El viejo amigo del semielfo y anterior cabecilla de los caballeros, lord Gunthar Uth Wistan, se había retirado el año anterior. Thomas de Thelgaard, lord Caballero de la Rosa, era ahora el comandante de la Torre del Sumo Sacerdote. Un hombre de cuarenta y pocos años, sir Thomas tenía reputación de ser un comandante duro y eficaz. Su linaje en la caballería era muy largo. El abuelo de Thomas, otro Caballero de Solamnia, había sido desposeído de sus propiedades por un secta de falsos clérigos durante los años oscuros posteriores al Cataclismo. El padre de Thomas se había tragado su orgullo y se había comprometido por medio de un contrato con los clérigos para trabajar como esclavo en la tierra que había pertenecido a su familia. Por consiguiente, la primera montura de sir Thomas había sido un caballo de labranza; sus primeras batallas fueron contra gusanos y gorgojos. Había visto cómo su padre trabajaba hasta reventar, lo había visto morir siendo esclavo, y juró que él se convertiría en caballero.

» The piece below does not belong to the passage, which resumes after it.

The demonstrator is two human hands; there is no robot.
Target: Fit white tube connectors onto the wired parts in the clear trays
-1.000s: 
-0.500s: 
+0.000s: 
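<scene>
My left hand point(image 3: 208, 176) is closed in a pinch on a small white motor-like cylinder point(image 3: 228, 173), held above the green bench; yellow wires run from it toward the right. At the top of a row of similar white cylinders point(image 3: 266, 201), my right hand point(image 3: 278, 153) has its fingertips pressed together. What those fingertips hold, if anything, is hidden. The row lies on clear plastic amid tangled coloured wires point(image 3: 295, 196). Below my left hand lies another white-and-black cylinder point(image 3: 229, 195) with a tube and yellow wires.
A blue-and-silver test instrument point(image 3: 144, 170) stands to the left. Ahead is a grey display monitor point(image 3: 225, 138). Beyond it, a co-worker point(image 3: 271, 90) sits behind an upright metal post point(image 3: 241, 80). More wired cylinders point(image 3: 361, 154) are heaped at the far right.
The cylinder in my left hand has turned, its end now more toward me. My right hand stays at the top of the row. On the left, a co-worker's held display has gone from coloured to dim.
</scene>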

Thomas tuvo su oportunidad durante la Guerra de la Lanza. Su aldea estaba en el paso de los ejércitos de los Dragones. Temiendo un ataque inminente, los falsos clérigos huyeron, llevándose consigo todas las cosas de valor y dejando a la gente a merced de los draconianos. Por entonces un joven de veinte años, Thomas reunió a sus amigos y vecinos y los instó a buscar refugio dentro del castillo. Defendió sus propiedades con tal destreza y osadía que el castillo resistió los ataques de los ejércitos de los Dragones hasta el final de la guerra.

Tanis no conocía a Thomas muy bien, pero, a juzgar por lo que había visto, lo consideraba un hombre inteligente y con sentido común.

—Debo ver a sir Thomas de inmediato —repitió—. Traigo noticias urgentes.